While the owl hooter calls used before dawn can occasionally still work with the sun high in the sky, better choices at midday are crow calls, pileated woodpecker calls, peacock calls and even a coyote howler call.

Such calls will at times trip the gobbling trigger of an unseen longbeard to betray his location, while still giving a hunter time to set-up shop before using a turkey call to try and entice the big boy into shooting range.

For early season hunts in the middle of the day, Kent has a specific decoy strategy that he employs.

"What I plan to do is to put out an Avian-X Rio Grande combo of a jake decoy and a breeder or lookout hen decoy," he said. "I'll set them up roughly 15 yards in front of where we're going to be sitting, about two or three yards apart.

"That does a couple of things. First, if a wary tom hangs up about 30 yards out from the decoys, he's still on the edge of effective range. And second, by separating the decoys a few steps, that gives an aggressive boss gobbler a chance to come in, walk around and try to cut off the jake by getting between it and the hen decoy."

But if that doesn't work and the bird hangs up anyway, Kent is still able to find success at times through his shotgun, shotshell and choke combination.

Using a Browning shotgun, Kent says that his paper testing of HEVI-Shot Magnum Blend (a mixture of #5, #6 and #7 shot) along with a PatternMaster turkey choke has shown great results out to as far as 70 yards on the range.

"That combination has proven to be deadly for me," he said. "On one of my own hunts last spring, I killed a tom at 67 yards. When I shot, I just rolled it. Unless you know what your gun, shotshell and choke combination will do through pre-season patterning, I'm not saying I recommend taking a shot like that. But it can be done. The key is to know what your gun does on paper beforehand."

How about calling strategies for early season midday birds?

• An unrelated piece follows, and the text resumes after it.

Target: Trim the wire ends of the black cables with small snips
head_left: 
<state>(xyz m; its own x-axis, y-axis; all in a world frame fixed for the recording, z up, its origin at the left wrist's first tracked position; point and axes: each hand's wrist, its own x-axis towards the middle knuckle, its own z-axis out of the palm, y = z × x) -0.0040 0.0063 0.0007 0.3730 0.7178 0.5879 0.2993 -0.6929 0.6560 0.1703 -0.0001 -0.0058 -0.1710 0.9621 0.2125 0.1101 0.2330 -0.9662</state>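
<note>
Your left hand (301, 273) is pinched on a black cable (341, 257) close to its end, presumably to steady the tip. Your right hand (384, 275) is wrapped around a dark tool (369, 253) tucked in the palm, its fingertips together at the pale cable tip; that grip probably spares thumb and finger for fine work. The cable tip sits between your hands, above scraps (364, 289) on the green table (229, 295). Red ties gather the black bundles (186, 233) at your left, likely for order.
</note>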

"You can get away with a lot more early on in the season," said Kent. "As the season progresses, I'll begin to back off a bit with the calling. But early in the season, play with the gobblers, call to them, get them to sound off, have fun with them."

For the upcoming season, Kent plans on utilizing the combination of a Zink Thunder Ridge series slate call and a Zink Lost Lady double-reed mouth diaphragm call.

"The Lost Lady, it's a good one that makes really good yelps but it also does really good kee-kee calls of young birds," said Kent. "That really seems to get some old gobblers really fired up.

"And if I've got a customer with me, getting a big old bird to sound off, to gobble, to spit, to drum and to strut and put on a good show, that's what I'm after. And if we can get the bird to come in and beat up my decoys, that's even better and adds to the whole experience of tagging a bird."

All of which, when done properly, is the best reality show in the world, especially if you've got a front row seat in the springtime woods.

"That interaction between the bird and the caller, that's what spring turkey hunting is all about," said Kent.

No matter what time of the day the action occurs.